I was seeing a girl for a while and one day she got a message from a dude from a reality TV show, asking her out on a date. I told her she should go, just to meet the guy for a bit of a laugh and funny story to tell, and they’ve been dating ever since. The song is more of an “ah well” than some Adele breakup anthem, it’s a lot of fun. I wanted to make something that blended Harry Styles and Gang of Youths. I sent her the song when it was finished and she loved it.
“Hayley” isn’t about a specific girl, more of identifying consistencies from when I was going on these super soft core dates meeting some real interesting characters. I didn’t realise how crazy the dating world is being so out of it for so long – there were people I’d meet for a drink once suddenly sending me crazy messages or trying to find me at work, it’s wild.
“SHROOMS BEFORE the party”
I was on tour and going to so many events, meeting so many people, but I was truly sad at heart. I started taking mushrooms before any sort of social outing and this song is about that.
“i was unaware”
This song was an iPhone voice note my friend Lily Budiasa sent me. I thought it was so beautiful, I called her and said, “I need to put this on my album,” and she said, “let me know when you want me to record.” I said, “you just did it,” and that was that.
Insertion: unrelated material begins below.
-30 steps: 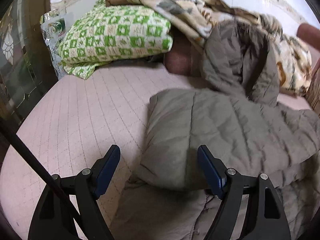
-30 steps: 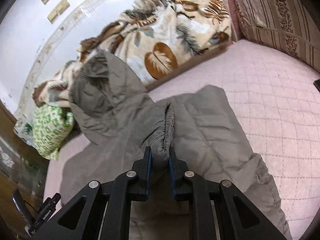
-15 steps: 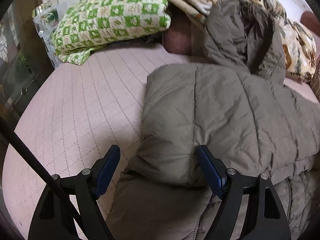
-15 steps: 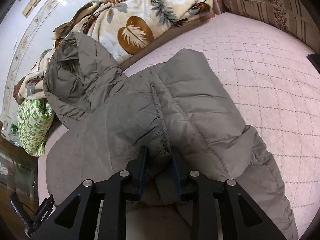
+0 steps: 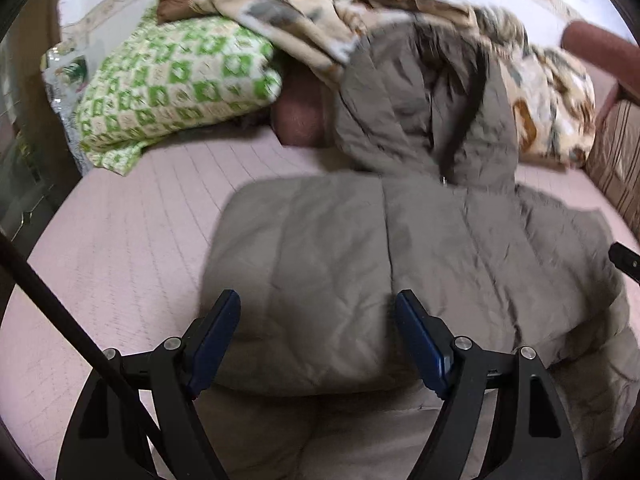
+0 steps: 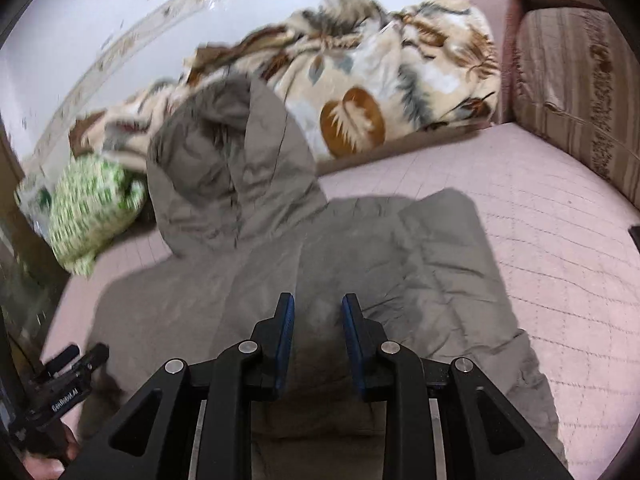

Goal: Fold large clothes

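A grey-brown padded hooded jacket (image 5: pixel 400 260) lies spread on the pink quilted bed, its hood (image 5: pixel 420 112) resting against the bedding at the back. Its left side is folded over into a thick rounded pad. My left gripper (image 5: pixel 318 308) hangs open and wide just above that folded pad, with no fabric pinched. In the right wrist view the jacket (image 6: pixel 360 260) lies flat below my right gripper (image 6: pixel 318 312), whose jaws stand a little apart with nothing pressed between the blue pads. The left gripper's body (image 6: pixel 68 376) shows at the lower left there.
A green-and-white checked pillow (image 5: pixel 176 84) and a leaf-patterned blanket (image 6: pixel 380 80) are heaped along the back wall. A striped brown cushion (image 6: pixel 580 92) stands on the right. Bare pink mattress (image 6: pixel 560 260) lies right of the jacket and also on its left (image 5: pixel 120 240).
The right gripper was shut on a bunched ridge of the jacket; its jaws have parted and the fabric now lies flat. Both views have shifted over the jacket.
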Motion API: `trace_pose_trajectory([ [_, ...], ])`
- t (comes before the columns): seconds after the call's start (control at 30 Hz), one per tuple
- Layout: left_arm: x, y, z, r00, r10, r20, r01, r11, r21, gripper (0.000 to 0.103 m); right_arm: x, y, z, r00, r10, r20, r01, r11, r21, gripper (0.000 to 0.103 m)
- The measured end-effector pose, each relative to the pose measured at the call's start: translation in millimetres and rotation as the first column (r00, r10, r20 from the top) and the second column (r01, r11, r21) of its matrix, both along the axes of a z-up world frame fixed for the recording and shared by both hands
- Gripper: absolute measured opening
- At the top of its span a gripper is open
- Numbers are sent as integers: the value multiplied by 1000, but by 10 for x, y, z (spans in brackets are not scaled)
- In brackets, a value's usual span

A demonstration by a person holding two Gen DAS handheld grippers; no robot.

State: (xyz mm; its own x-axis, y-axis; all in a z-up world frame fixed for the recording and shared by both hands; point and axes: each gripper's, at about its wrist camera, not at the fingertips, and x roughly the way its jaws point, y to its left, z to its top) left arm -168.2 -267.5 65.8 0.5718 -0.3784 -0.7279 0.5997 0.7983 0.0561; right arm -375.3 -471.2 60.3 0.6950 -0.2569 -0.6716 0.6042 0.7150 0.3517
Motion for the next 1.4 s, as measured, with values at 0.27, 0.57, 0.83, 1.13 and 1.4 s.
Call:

Mae and I used to work at a backpackers in Surfers Paradise together. She sent me this voice note on Instagram out of the blue and it was something I came back to a lot during the breakup so had to keep it on there.
I wanted a big epic closer. I recorded a voice note at a train station in Sydney with that melody and wrote the whole song a capella. The brilliant Miggy then created the production around my a capella vocal leading to this beauty.